Jakarta – Istana Kepresidenan menanggapi hasil survei Lingkaran Survei Indonesia (LSI) Denny JA yang menunjukkan mayoritas publik menolak wacana pemilihan kepala daerah (Pilkada) melalui Dewan Perwakilan Rakyat Daerah (DPRD). Menteri Sekretaris Negara (Mensesneg) sekaligus Juru Bicara Istana, Prasetyo Hadi, menyatakan bahwa pemerintah menghormati setiap pendapat yang muncul.
Menghormati Semua Pendapat
Prasetyo Hadi menegaskan bahwa pemerintah tidak melihat adanya polemik terkait penolakan terhadap sistem pilkada tidak langsung. Ia menekankan pentingnya menghargai berbagai pandangan yang ada di masyarakat. “Ya kita kan menghormati semua pendapat itu. Pasti kan semua pandangan kan ada yang pro, ada yang kontra, ada yang mendukung. Sementara belum, kan gitu,” ujar Prasetyo di Istana Kepresidenan, Jakarta, Kamis (8/1/2026).
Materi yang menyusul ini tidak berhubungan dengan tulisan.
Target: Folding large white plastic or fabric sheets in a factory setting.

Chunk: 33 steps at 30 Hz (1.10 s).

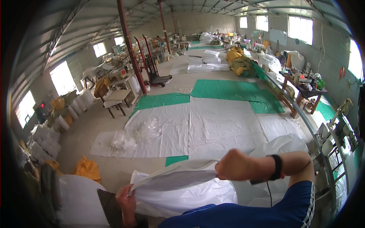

Ia menyerahkan sepenuhnya keputusan mengenai sistem pilkada kepada proses yang sedang berjalan. “Nggak ada masalah juga, kita lihat nanti,” tambahnya.
Mayoritas Menolak Pilkada DPRD
Sebelumnya, LSI Denny JA merilis hasil survei yang mengindikasikan penolakan kuat dari publik terhadap usulan pilkada melalui DPRD. Survei tersebut menunjukkan bahwa kelompok Generasi Z menjadi segmen yang paling keras menolak.
Dalam survei tersebut, responden diberikan pertanyaan: ‘Apakah Ibu/Bapak setuju atau tidak setuju wacana Pilkada tidak langsung atau dipilih oleh DPRD’. Hasilnya menunjukkan:
- Kurang setuju/tidak setuju sama sekali: 66,1 persen
- Sangat setuju/cukup setuju: 28,6 persen
- Tidak tahu/tidak jawab: 5,3 persen
“Jadi dari data ini kita lihat bahwa di atas 65 persen menolak pilkada DPRD,” kata Ardian Sopa saat memaparkan hasil survei di Jakarta, Rabu (7/1/2026).